**GOAL OF THE EXERCISE:**
A verbatim reproduction of the lines below, from the line containing "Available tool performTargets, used" through the line containing "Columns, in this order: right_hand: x", both ends included, is the whole required output.

**RECORDS FOR THIS EXERCISE:**
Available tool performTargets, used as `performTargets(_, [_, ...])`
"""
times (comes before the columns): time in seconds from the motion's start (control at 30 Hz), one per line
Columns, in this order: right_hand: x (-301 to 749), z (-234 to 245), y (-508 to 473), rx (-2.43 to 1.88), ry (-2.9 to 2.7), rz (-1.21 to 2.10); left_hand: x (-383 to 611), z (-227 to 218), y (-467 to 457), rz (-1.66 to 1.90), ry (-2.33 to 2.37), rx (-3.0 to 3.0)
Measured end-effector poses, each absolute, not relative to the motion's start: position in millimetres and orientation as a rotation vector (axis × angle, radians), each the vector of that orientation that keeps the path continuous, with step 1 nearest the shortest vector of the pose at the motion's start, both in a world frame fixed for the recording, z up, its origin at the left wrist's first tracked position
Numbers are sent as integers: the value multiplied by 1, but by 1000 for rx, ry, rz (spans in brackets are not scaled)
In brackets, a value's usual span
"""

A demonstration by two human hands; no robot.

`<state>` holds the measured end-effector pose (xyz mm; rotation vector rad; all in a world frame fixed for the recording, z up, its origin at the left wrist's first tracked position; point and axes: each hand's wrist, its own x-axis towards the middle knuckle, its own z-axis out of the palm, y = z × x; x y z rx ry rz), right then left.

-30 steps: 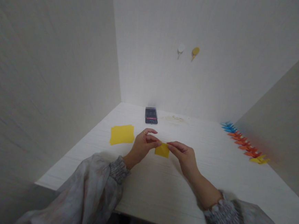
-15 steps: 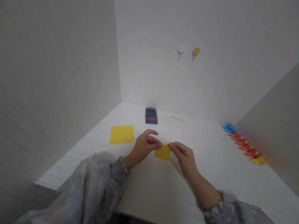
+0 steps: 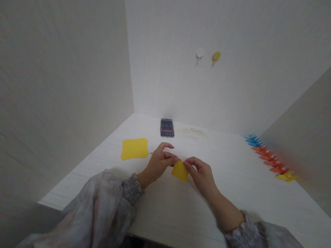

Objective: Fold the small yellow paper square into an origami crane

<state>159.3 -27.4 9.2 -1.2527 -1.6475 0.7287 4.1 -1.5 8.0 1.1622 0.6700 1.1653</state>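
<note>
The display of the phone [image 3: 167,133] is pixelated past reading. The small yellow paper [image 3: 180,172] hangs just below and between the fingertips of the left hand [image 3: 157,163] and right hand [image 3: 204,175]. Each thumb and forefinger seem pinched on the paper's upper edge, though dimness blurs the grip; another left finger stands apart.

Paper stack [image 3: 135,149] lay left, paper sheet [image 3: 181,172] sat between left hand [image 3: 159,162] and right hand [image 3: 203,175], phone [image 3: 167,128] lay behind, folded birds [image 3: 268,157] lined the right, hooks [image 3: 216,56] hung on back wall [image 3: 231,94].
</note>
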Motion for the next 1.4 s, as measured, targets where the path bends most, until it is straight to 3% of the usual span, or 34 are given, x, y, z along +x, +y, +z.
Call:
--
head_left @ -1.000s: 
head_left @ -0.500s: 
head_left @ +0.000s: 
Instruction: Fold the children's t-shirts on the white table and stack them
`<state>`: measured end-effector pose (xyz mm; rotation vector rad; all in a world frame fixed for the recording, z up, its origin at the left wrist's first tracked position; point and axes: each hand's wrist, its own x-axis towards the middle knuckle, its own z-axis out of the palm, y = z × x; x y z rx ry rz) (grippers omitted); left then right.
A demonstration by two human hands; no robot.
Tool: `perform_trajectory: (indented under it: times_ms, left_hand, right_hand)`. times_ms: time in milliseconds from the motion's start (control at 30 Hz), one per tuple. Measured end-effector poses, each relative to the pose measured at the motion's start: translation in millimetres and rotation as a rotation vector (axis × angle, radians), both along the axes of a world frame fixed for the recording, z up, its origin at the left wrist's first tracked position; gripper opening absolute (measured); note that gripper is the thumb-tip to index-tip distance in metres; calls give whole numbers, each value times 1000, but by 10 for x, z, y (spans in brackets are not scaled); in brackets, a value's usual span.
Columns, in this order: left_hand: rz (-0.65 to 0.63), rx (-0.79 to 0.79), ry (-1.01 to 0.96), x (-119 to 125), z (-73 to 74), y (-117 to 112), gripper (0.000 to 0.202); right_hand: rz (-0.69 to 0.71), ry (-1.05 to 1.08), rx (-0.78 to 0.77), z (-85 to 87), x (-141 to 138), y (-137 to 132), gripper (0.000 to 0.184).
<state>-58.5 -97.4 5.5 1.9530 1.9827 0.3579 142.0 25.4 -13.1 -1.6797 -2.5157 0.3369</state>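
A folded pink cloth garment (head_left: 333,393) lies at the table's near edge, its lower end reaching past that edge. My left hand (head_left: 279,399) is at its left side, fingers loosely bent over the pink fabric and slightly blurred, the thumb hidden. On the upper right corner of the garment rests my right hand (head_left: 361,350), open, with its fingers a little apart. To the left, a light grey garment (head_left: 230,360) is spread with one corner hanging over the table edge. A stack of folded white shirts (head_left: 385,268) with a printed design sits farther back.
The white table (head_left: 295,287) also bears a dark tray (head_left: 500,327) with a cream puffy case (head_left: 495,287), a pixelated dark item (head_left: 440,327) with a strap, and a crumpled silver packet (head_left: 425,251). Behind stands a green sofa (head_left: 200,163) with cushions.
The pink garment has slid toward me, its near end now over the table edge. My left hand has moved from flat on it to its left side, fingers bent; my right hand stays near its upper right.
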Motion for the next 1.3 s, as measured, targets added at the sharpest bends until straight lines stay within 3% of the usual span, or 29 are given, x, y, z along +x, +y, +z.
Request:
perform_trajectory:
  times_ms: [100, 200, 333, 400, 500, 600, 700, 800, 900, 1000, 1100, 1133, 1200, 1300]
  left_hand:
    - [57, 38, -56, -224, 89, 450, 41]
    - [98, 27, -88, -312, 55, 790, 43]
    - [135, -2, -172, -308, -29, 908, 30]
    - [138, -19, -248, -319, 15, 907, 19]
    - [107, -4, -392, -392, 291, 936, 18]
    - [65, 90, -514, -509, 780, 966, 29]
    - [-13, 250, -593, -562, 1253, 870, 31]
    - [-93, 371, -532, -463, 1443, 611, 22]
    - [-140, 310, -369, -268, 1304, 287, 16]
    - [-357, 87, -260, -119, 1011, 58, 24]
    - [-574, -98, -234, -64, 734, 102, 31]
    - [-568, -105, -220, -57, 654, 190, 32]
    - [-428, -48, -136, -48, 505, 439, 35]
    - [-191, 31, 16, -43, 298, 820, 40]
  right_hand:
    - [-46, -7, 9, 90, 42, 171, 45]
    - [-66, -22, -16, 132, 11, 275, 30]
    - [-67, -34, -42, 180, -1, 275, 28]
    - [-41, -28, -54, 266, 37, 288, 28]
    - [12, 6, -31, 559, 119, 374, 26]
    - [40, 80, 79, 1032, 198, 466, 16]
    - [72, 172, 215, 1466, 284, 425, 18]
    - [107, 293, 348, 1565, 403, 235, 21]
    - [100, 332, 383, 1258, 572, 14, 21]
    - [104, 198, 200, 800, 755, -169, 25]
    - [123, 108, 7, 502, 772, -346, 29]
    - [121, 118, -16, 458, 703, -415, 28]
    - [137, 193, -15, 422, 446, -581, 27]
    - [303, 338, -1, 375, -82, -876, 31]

**RESULT BELOW:**
Available tool performTargets, used as `performTargets(_, [_, ...])`
"""
times (comes before the columns): time in seconds from the motion's start (control at 30 Hz), one per line
Columns, in this order: right_hand: x (-301 to 749), z (-234 to 245), y (-508 to 473), rx (-2.43 to 1.88), ry (-2.9 to 2.7), rz (-1.21 to 2.10); left_hand: x (-383 to 611), z (-227 to 218), y (-467 to 457), rz (-1.66 to 1.90), ry (-2.33 to 2.37), rx (-3.0 to 3.0)

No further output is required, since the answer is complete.